Zwei Wochen nach der Räumung: Der Protest auf dem Oranienplatz geht weiter

Vor zwei Wochen wurde das Flüchtlingscamp auf dem Kreuzberger Oranienplatz geräumt. Doch der Protest ist nicht beendet. Seit Mittwoch steht, wie mit dem Bezirk vereinbart, wieder ein Zelt. Und die Refugees sagen: "Wir kämpfen weiter."

„Danke an alle, die trotz Regen und schimpfender Polizisten durchgehalten haben“, sagt Patras Bwansi, Flüchtling aus Uganda, ins Mikrofon. Er meint damit „Schwester Napuli“ und die anderen, die auch nach der Räumung des Flüchtlingscamps auf dem Oranienplatz vor zwei Wochen ausgeharrt haben. 107 Stunden hat Napuli im Regen ohne Essen auf einer Platane auf dem Oranienplatz gesessen. „Es hat sich gelohnt“, sagt Bwansa.

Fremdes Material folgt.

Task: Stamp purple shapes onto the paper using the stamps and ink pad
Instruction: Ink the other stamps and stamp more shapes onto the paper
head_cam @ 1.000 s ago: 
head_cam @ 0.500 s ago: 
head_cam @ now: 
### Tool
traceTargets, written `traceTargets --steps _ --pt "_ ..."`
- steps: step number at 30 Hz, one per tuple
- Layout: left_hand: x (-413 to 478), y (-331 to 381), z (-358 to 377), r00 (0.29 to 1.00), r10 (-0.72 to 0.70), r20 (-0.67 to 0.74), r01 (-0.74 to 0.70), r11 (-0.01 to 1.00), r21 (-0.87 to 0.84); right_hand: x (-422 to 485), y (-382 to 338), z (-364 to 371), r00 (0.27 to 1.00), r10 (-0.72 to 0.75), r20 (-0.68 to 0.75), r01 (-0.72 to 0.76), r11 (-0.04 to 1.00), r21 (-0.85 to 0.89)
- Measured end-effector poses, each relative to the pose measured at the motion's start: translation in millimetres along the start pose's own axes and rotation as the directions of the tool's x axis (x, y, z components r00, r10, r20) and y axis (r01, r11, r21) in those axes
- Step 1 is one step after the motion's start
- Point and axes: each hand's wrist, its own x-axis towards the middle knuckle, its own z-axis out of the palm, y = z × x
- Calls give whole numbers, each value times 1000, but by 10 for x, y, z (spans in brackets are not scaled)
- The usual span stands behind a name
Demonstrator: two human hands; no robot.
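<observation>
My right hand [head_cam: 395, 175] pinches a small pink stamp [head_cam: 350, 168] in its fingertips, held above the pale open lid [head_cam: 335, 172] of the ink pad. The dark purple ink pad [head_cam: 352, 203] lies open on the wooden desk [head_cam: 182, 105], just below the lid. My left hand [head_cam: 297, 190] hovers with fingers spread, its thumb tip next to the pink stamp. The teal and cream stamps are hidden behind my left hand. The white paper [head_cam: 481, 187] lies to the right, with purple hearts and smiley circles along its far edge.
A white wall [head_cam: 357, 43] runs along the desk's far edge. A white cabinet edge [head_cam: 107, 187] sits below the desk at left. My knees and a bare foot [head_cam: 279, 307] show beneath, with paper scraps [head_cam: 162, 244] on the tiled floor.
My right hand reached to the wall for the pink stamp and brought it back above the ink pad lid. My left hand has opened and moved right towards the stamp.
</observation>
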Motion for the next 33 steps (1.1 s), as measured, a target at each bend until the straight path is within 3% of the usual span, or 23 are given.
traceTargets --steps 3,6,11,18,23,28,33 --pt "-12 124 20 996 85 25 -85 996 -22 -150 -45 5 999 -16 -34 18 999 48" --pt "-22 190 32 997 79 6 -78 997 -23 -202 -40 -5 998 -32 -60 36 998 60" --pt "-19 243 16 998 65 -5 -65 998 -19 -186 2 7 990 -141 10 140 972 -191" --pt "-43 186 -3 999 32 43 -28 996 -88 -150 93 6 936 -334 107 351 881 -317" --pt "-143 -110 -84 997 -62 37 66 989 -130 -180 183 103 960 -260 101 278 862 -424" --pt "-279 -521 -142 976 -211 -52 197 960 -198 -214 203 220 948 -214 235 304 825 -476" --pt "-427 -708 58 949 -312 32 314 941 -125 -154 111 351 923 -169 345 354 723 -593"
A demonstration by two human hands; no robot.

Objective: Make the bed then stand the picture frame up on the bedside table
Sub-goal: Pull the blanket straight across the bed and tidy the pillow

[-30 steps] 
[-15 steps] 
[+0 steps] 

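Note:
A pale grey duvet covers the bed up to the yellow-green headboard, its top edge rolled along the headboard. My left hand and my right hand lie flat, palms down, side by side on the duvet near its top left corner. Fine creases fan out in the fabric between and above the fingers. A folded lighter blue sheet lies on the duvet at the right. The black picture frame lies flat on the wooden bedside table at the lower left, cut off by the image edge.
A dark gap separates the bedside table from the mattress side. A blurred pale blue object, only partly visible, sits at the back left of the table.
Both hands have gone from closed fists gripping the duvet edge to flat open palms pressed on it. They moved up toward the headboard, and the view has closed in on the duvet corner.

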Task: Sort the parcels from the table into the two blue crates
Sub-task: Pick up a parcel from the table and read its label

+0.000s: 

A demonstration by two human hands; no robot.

In der Tat ist wieder Leben im ehemaligen Camp: Flüchtlinge und Unterstützer haben ein Konzert und im Anschluss eine Pressekonferenz organisiert. Viele sind gekommen, an diesem Mittwochabend. Und alle sind optimistisch: Es geht weiter.

Weiter mit dem Protest, den Patras Bwansi und zahlreiche andere Geflüchtete vor anderthalb Jahren in Gang gesetzt haben. Er ist einer der Flüchtlinge, die im Herbst 2012 von Würzburg in die Hauptstadt marschierten, um Berlins Politikern zu zeigen: „Hier sind wir. So kann es nicht weitergehen.“ Damit, dass sie sich nicht frei bewegen und arbeiten dürfen, damit, dass sie in ständiger Angst vor der Abschiebung leben.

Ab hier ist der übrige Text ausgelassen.